Por Georgino Rocha
Jesus marca o ritmo do tempo. Quer que o seu projecto entre numa fase nova: lançar os discípulos na primeira experiência da missão. Por isso, faz a escolha dos doze, símbolo da totalidade, confere-lhes poder sobre as forças do mal, define o anúncio da mensagem a proclamar e dá instruções claras e precisas.. Tudo em conformidade com o que tinha feito - e eles tinham visto e ouvido - nas viagens pelas aldeias e na ida às sinagogas, no contacto com as multidões, nas conversas em família.
Este modo de proceder constitui a melhor escola de formação: em grupo, com relacionamento personalizado, ensinamentos oportunos e, quase sempre, precedidos de acções envolventes e apelativas, recurso a explicações complementares, autoridade reconhecida e participada por todos, responsabilidades atribuídas progressivamente, riscos calculados e ousadia confiante. Tudo a convergir para formar aqueles que eram/são chamados a testemunhar e a cooperar na realização do projecto de salvação que Deus nos proporciona em Jesus Cristo.

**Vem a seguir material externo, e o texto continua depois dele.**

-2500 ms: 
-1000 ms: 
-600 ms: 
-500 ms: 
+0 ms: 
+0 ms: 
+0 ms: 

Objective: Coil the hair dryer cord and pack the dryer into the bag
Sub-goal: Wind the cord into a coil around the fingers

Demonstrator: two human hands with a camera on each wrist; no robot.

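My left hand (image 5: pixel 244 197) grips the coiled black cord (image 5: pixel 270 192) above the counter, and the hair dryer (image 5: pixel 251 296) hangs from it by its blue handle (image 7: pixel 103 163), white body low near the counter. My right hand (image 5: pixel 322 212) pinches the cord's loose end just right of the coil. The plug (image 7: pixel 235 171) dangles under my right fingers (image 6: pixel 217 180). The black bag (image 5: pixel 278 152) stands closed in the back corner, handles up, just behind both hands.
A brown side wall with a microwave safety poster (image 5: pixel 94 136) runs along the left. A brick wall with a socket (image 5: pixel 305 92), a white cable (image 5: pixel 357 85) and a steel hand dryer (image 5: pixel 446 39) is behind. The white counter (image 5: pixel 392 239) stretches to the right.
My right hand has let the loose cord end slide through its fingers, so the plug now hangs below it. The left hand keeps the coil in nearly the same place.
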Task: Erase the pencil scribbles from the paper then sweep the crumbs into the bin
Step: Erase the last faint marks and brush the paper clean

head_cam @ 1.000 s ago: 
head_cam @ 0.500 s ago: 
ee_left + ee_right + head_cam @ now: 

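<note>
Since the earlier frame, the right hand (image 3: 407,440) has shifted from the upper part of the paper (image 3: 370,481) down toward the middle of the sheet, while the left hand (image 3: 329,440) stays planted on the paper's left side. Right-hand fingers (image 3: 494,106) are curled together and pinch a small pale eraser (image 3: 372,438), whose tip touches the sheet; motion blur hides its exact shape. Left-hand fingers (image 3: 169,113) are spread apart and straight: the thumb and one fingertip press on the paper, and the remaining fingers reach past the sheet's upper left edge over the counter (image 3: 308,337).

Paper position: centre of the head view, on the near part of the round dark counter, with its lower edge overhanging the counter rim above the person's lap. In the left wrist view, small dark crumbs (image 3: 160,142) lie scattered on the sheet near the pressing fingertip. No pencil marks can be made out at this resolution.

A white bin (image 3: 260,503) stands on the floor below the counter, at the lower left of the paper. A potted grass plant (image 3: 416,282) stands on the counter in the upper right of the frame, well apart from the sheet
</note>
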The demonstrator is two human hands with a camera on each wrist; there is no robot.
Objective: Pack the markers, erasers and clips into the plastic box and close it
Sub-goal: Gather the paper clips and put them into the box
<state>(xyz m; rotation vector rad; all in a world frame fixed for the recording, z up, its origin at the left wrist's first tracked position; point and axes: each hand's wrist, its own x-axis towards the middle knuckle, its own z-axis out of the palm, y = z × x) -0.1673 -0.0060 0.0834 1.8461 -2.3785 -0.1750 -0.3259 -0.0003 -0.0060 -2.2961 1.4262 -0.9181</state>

Os discípulos partem em missão e, a avaliar pelo relato de Marcos, realizam obra notável: anunciam a novidade da vida com Deus que gera o arrependimento do mal praticado e a aceitação do bem a fazer, expulsam demónios que simbolizam tudo o que desumaniza a pessoa e a sociedade e organiza uma convivência eivada de preconceitos maléficos e de atitudes perversas em relação à escala de valores dignos da condição humana, ungem e curam doentes, sinal da integridade física e moral, afectiva e espiritual, individual e relacional. A cura é sanadora, faz recuperar a saúde e resgatar a paz interior, libertando da culpa e desvendando o dinamismo da misericórdia de Deus.
Jesus envia-os dois a dois, certamente por razões sérias: darem apoio mútuo, serem testemunhas aceites pela lei judaica, garantir credibilidade ao que venha a acontecer, tornar visível o núcleo inicial da comunidade a construir. A prática deste tipo de envio talvez radique na prática de viajar juntos e no costume dos enviados oficiais do Templo de Jerusalém para cobrarem o imposto anual, segundo as regras prescritas pelo tratado de Tosefta. Mas há uma diferença substancial pois os discípulos de Jesus são portadores de uma oferta que não “cobra” nada, percorrem os caminhos árduos sem protecção especial, apenas armadas com o imprescindível para a subsistência, devem permanecer onde são recebidos e anunciar a boa notícia que lhes é confiada. Nas casas de acolhimento começam os núcleos da comunidade, gérmen da igreja futura, alicerçados na relação fraterna, na escuta da palavra, na hospitalidade solícita, na certeza de que o reino de Deus está a emergir em gestos e atitudes humanas.
A equipagem dos discípulos para a viagem pelo mundo é modesta e leve. Apenas um cajado de segurança, umas sandálias de protecção e a autoridade sobre os espíritos imundos, quer dizer, sobre as forças do mal, as alienações que ameaçam a consciência humana. Ontem como hoje! Estas alienações têm nome e precisam de ser combatidas: injustiças, desigualdades, fomes, corrupções, mentiras e manipulações. É preciso sobrepor a relação solidária à razão económica, o bem de todos aos interesses da alguns, a prioridade de necessidades fundamentais às preferências elitistas de requintes supérfluos e ostensivos. É preciso combater tudo o que empobrece a vida humana, a sociedade de todos, o padrão digno do bem-estar de cada um.
Jesus quer libertos os seus discípulos e não amarrados a nada, prontos e disponíveis para a missão, sem outros encargos e preocupações. Interior e exteriormente. A sua fortaleza vem-lhes das convicções geradas pelas experiências vividas: a eficácia do bem, ainda que germinal e, por vezes, adiada na história, a qualidade de vida e o seu progressivo revigoramento, a alegria sentida e saudada por quanto de positivo e de bom vai surgindo, a certeza fundada de que o evangelho e a cultura se reclamam mutuamente e de que o divino e o humano se enlaçam em beleza e harmonia.
A mensagem cristã resume de forma bela e feliz esta missão de envio apostólico, de acolhimento hospitaleiro, de partilha de convicções existenciais, de testemunho e aceitação ou recusa da proposta evangélica na auspiciosa saudação: “A paz esteja nesta casa e com quantos nela habitam”.